LAAM is an oral liquid narcotic replacement medication for the treatment of opiate addiction. LAAM prevents withdrawal symptoms for up to three days and blocks the “high” of street opiates. This is a maintenance medication that is taken three times per week.

Are The Medications Used for Replacement Narcotic Therapy Addictive?
Like several other useful drugs, narcotic replacement medications produce physical dependence. However, the term “addiction” refers to behavior that is compulsive, out of control, and persists in spite of adverse consequences. If someone on NRT is not using illicit drugs and is using only the legal ones as prescribed, this therapy can be viewed as simply another medication.
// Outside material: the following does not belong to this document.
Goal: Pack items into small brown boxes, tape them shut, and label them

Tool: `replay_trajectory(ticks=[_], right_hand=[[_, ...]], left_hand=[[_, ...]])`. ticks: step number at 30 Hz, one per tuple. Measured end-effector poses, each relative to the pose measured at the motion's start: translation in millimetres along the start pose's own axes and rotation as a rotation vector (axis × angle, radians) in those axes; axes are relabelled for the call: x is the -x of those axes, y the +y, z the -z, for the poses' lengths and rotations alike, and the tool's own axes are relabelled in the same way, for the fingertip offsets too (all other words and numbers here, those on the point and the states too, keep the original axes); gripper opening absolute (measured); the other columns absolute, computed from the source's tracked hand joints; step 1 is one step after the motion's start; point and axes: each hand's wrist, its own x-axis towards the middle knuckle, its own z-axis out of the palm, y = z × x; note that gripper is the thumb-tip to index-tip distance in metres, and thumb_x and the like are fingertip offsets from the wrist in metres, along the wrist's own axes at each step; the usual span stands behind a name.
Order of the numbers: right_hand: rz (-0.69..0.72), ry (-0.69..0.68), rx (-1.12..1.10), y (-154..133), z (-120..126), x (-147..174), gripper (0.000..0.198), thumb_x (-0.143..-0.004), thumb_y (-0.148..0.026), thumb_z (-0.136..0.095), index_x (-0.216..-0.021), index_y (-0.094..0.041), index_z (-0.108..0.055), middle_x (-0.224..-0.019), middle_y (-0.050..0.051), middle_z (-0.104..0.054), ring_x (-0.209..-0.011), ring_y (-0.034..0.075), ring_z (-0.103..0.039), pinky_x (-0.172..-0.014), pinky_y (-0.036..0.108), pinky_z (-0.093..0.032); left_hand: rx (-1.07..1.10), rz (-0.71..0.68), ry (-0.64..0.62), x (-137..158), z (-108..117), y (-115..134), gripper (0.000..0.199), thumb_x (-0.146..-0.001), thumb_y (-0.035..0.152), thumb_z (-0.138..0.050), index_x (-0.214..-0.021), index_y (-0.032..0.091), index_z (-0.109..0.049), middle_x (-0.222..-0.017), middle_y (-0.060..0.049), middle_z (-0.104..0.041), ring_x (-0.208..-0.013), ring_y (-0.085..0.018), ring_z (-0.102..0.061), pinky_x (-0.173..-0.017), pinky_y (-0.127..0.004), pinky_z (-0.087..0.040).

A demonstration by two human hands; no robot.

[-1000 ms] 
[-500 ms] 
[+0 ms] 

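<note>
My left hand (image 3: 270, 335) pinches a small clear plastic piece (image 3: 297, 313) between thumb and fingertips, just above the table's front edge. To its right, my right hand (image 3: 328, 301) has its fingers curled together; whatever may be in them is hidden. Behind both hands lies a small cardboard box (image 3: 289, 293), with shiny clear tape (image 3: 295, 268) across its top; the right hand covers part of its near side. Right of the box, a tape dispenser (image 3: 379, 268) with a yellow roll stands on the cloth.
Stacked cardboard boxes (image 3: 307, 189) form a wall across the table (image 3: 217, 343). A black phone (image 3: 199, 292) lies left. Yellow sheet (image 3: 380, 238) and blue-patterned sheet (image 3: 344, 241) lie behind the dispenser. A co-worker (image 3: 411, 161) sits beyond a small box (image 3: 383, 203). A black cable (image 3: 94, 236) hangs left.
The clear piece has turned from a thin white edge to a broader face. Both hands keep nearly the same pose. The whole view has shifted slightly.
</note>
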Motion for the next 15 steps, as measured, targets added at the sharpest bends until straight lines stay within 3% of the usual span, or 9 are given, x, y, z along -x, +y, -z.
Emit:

Do The Medications Used for Replacement Narcotic Therapy Have Side Effects?
When used as directed, methadone and LAAM are safe alternatives for treating opiate addiction. Aside from producing physical dependence, the medications used in NRT have no known serious or prolonged side effects, even when taken daily for several years. They are longer acting than heroin, and are ingested orally rather than injected, which reduces cravings and renders the use of needles unnecessary.

Why Are Medications Used for Replacement Narcotic Therapy Helpful in the Treatment of Narcotic Addiction?
Both methadone and LAAM are longer acting than heroin and other street narcotics. Each medication is effectively ingested orally. Methadone is generally administered only once daily and LAAM is administered every 48 to 72 hours.

None of the problems common with intravenous drug abuse are present with the oral administration of these medications. Rather than cycling from craving, to a “high” or euphoric state, to restlessness, and back to craving every few hours as with heroin use, the replacement narcotic treatment medications provide patients a much more stabilized life. This stability permits patients to participate in normal daily activities without the disruptive effects of an illicit drug-using lifestyle.

How Are Replacement Narcotic Therapy Services Funded?
RNT services in California may be both privately paid and publicly funded. Federal, state, and local funds go to programs through county and direct provider contracts to assist with payment for services to patients who are unable to pay. Funding sources also include Medi-Cal, and third- party payers such as insurance companies.

Who Operates Narcotic Treatment Programs?
The majority of California's NTPs are privately operated. The remaining NTPs are operated by local government agencies. Treatment aspects of each program are under the supervision of a medical director, who is a licensed medical doctor. Overall program operation is the responsibility of a designated program director.

What is ADP’s Role in Licensing and Regulating NTPs?
NTPs are regulated and licensed by ADP. ADP is responsible for ensuring that patients who enroll in NTP programs receive therapeutic care and ensure the health and safety of each patient is upheld. Annual inspections are conducted by ADP staff to monitor each NTP for compliance with the California Code of Regulations and other state and federal laws and regulations. ADP works with Substance Abuse and Mental Health Services Administration (SAMSHA), Center for Substance Abuse Treatment (CSAT) and the federal Drug Enforcement Agency (DEA).

How Long Do Patients Stay on Narcotic Replacement Therapy?
Patients stay on NRT as long as medically necessary to reduce or eliminate the craving to use illicit drugs. A medical decision to discontinue NRT should come directly from the treatment provider’s physician after discussing options with the patient. Continuation of methadone maintenance is a necessary component of an effective treatment plan for the patient, to be discontinued only after consultation with the treatment provider’s medical staff. RNT should not be discontinued without the full cooperation of both the prescribing physician and the patient.

Is Narcotic Therapy Cost-Effective?
At an average cost of $11 to $13 per day, methadone maintenance treatment in particular is clearly a cost-effective alternative to incarceration or hospitalization.